[Opening Data records section]

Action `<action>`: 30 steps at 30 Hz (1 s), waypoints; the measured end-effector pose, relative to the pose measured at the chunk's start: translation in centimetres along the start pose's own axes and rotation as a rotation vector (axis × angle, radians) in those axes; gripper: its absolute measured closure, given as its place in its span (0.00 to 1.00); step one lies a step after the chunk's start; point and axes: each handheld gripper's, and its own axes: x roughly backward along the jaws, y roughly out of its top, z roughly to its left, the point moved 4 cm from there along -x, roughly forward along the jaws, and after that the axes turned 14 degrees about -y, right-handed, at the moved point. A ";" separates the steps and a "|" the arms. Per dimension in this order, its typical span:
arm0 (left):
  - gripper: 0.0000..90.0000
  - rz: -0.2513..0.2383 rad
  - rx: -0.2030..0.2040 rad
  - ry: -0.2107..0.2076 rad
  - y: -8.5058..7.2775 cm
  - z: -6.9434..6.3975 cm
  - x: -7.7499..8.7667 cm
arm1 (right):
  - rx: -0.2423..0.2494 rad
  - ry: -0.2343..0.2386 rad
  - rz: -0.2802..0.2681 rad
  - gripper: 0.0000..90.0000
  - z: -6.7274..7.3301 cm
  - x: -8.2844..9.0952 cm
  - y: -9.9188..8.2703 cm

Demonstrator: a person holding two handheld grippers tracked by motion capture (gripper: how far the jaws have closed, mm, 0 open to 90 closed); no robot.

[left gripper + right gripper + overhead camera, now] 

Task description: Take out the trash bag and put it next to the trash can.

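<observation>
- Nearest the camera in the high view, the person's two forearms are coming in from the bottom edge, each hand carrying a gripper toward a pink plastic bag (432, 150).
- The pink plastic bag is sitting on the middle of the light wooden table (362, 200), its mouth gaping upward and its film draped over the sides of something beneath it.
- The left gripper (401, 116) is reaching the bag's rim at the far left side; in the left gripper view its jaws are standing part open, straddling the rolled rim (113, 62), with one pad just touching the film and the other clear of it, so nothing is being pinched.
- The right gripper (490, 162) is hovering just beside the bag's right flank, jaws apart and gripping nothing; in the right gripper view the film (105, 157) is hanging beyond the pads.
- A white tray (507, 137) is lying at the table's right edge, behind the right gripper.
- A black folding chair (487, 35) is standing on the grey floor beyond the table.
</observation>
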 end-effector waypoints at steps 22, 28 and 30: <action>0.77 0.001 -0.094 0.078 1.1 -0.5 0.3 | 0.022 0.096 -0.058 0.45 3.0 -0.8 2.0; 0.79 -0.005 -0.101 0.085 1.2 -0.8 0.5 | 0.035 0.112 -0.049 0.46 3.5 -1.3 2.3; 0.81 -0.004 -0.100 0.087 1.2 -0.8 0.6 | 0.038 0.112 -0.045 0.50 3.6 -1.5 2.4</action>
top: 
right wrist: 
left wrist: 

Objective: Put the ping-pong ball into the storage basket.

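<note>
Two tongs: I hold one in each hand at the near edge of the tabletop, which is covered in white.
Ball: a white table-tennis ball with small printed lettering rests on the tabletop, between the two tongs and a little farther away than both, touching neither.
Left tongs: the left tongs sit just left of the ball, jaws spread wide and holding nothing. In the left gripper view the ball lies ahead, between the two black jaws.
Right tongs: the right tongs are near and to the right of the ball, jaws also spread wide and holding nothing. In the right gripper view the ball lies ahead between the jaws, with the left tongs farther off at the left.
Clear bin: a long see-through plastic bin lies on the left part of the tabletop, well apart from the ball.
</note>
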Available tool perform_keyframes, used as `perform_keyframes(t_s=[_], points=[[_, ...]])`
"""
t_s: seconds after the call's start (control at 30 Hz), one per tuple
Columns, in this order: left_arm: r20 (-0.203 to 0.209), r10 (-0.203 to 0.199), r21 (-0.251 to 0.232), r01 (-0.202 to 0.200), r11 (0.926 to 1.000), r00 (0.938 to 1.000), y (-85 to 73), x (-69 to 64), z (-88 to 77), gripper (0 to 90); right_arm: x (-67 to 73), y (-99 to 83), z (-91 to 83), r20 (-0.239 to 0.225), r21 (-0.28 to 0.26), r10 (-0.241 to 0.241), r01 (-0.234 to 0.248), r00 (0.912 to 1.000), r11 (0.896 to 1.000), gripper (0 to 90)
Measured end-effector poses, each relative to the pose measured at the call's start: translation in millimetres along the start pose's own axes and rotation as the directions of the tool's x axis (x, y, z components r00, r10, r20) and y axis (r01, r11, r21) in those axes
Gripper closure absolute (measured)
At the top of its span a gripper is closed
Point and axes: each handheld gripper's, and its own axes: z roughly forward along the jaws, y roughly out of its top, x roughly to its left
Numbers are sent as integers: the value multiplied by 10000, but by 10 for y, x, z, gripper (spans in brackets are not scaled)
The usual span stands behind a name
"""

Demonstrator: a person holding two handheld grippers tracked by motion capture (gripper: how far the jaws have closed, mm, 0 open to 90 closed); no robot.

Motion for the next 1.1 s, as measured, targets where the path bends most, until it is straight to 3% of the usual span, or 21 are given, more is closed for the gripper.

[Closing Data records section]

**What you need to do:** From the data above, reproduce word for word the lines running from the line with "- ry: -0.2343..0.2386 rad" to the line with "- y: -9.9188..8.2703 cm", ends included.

**Output of the task:**
  - ry: -0.2343..0.2386 rad
  - rz: -0.2802..0.2681 rad
  - gripper: 0.0000..90.0000
  - z: -6.7274..7.3301 cm
  - x: -8.2844..9.0952 cm
  - y: -9.9188..8.2703 cm

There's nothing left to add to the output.